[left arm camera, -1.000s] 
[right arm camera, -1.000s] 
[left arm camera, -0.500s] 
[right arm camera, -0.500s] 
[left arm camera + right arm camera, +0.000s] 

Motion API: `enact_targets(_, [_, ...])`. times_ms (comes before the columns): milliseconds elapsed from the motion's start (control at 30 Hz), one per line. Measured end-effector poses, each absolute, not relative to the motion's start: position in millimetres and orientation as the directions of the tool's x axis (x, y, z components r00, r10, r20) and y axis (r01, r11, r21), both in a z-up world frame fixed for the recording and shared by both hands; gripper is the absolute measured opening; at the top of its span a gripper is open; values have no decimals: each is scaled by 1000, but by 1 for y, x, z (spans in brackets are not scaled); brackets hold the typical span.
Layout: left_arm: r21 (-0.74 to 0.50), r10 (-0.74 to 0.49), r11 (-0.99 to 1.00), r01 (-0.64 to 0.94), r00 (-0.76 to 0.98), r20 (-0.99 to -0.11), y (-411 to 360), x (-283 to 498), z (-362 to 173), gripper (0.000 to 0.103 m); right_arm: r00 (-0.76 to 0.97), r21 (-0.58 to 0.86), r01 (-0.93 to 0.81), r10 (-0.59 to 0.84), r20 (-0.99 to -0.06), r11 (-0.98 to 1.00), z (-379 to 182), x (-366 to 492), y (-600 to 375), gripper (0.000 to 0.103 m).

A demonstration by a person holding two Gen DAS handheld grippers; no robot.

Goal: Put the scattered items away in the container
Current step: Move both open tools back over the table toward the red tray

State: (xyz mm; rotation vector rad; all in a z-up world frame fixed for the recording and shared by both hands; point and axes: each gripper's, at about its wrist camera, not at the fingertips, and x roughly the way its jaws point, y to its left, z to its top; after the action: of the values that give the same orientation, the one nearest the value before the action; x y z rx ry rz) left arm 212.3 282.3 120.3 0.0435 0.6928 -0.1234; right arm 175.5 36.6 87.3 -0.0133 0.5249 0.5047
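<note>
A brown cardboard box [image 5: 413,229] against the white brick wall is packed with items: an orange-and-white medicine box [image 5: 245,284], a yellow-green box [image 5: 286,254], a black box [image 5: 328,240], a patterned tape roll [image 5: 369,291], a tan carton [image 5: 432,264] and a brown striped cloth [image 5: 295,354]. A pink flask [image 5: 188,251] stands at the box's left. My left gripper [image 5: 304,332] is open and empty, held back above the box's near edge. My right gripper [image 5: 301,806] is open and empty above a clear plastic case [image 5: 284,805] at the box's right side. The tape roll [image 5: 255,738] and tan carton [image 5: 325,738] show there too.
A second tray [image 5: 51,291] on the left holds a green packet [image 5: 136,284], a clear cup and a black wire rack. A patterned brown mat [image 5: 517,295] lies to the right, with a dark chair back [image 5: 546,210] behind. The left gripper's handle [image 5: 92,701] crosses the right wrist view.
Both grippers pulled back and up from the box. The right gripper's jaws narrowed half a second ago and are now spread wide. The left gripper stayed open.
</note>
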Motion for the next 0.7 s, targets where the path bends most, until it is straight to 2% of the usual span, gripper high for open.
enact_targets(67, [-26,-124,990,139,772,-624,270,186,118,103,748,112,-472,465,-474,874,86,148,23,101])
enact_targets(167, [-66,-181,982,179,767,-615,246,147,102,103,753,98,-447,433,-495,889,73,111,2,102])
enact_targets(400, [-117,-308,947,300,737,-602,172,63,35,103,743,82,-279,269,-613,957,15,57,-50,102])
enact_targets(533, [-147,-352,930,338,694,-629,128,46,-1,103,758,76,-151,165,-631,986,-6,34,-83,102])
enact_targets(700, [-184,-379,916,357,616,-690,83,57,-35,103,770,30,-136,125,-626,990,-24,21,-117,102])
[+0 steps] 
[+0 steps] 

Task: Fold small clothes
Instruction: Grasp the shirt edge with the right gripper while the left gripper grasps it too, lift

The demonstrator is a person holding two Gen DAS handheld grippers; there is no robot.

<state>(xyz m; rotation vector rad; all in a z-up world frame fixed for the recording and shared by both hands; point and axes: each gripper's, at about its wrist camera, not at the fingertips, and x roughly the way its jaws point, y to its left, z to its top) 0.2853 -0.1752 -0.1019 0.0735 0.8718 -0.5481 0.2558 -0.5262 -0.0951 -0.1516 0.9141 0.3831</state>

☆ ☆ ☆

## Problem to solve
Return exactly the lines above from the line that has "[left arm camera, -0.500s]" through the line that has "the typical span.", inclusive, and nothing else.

## The answer
[left arm camera, -0.500s] 
[right arm camera, -0.500s] 
[left arm camera + right arm camera, +0.000s] 

Motion API: `enact_targets(_, [_, ...])`. times_ms (comes before the columns): milliseconds elapsed from the motion's start (control at 30 Hz), one per line. Measured end-effector poses, each absolute, not relative to the motion's start: position in millimetres and orientation as the directions of the tool's x axis (x, y, z components r00, r10, r20) and y axis (r01, r11, r21), both in a z-up world frame fixed for the recording and shared by both hands; gripper is the absolute measured opening; at the top of its span a gripper is open; values have no decimals: each is scaled by 1000, but by 1 for y, x, z (spans in brackets are not scaled); brackets hold the typical span.

For this exercise, nothing further remains.